The control unit 50A allows the power supply unit 20A to supply power to the first hydraulic device 44A of the cultivating unit 40A to contract or expand the first hydraulic device 44A, so that when the first hydraulic device 44A contracts, the cultivating blade 43A is lifted to be prevented from contacting the ground, and correspondingly, when the first hydraulic device 44A expands, the cultivating blade 43A is pressed down to be allowed to contact the ground even deep under the ground.

The control unit 50A allows the power supply unit 20A to supply power to the tilling drive motor 41A of the tilling unit 40A, and the rotor of the tilling drive motor 41A is rotatable to transmit power to the tilling blades 43A after being decelerated and torque-increased by the transmission case 42A, so that the tilling blades 43A can be driven to rotate.

Preferably, the control unit 50A is capable of receiving a control signal to control the power supply state of the power supply unit 20A to the walking drive motor 31A of each walking unit 30A and the tilling drive motor 41A and the first hydraulic device 44A of the tilling unit 40A when the control signal is executed.

For example, in a preferred example of the tracked mini-tiller of the present invention, a remote controller can be allowed to be connected to the control unit 50A of the tracked mini-tiller, so that the remote controller can generate the control signal and transmit the control signal to the control unit 50A of the tracked mini-tiller when operated by a worker, so as to allow the control unit 50A to control the power supply state of the power supply unit 20A to the walking drive motor 31A of each walking unit 30A and the tilling drive motor 41A and the first hydraulic device 44A of the tilling unit 40A when executing the control signal.
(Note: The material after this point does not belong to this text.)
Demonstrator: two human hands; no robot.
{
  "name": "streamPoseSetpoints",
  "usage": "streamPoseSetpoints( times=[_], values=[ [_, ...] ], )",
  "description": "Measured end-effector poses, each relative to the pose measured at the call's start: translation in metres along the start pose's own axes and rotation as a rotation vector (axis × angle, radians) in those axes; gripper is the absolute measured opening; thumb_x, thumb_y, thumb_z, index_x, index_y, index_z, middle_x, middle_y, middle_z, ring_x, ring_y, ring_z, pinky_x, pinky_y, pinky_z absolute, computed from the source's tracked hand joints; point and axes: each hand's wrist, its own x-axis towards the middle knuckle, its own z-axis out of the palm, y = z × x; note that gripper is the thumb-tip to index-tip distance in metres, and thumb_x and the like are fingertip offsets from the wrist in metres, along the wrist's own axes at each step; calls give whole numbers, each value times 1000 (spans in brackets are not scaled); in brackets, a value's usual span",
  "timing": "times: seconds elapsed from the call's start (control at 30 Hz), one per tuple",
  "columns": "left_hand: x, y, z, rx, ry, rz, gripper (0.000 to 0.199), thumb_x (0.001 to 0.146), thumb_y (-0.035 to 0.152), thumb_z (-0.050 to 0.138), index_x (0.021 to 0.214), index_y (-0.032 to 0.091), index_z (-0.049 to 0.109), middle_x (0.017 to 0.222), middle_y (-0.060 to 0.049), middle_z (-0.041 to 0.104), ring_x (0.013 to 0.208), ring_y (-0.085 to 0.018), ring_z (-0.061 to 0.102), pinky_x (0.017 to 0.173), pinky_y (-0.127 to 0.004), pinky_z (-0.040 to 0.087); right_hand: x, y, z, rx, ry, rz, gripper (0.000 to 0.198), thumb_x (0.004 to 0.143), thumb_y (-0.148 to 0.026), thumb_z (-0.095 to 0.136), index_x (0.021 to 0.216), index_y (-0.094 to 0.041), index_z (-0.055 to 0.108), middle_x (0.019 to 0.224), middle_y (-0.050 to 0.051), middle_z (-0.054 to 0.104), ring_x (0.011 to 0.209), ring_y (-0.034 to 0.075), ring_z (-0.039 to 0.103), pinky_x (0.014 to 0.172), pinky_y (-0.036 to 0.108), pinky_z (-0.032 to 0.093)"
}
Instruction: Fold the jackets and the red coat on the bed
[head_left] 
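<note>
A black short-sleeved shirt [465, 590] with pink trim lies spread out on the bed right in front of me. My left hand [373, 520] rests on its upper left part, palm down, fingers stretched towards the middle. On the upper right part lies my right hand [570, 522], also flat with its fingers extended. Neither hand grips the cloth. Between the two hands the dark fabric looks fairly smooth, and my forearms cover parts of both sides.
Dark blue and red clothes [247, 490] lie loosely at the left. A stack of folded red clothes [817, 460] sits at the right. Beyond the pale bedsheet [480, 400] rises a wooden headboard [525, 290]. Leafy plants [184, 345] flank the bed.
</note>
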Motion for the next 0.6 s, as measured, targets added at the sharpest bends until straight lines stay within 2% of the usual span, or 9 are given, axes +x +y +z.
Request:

In another preferred example of the crawler type micro-cultivator of the present invention, a cultivation program is set so that when the crawler type micro-cultivator cultivates, the cultivation program can generate the control signal according to the state of the crawler type micro-cultivator, cultivation environment, etc., so that subsequently, when the control signal is executed by the control unit 50A, the control unit 50A can control the power supply state of the power supply unit 20A to each of the walking drive motor 31A of the walking unit 30A and the cultivation drive motor 41A of the cultivation unit 40A and the first hydraulic device 44A.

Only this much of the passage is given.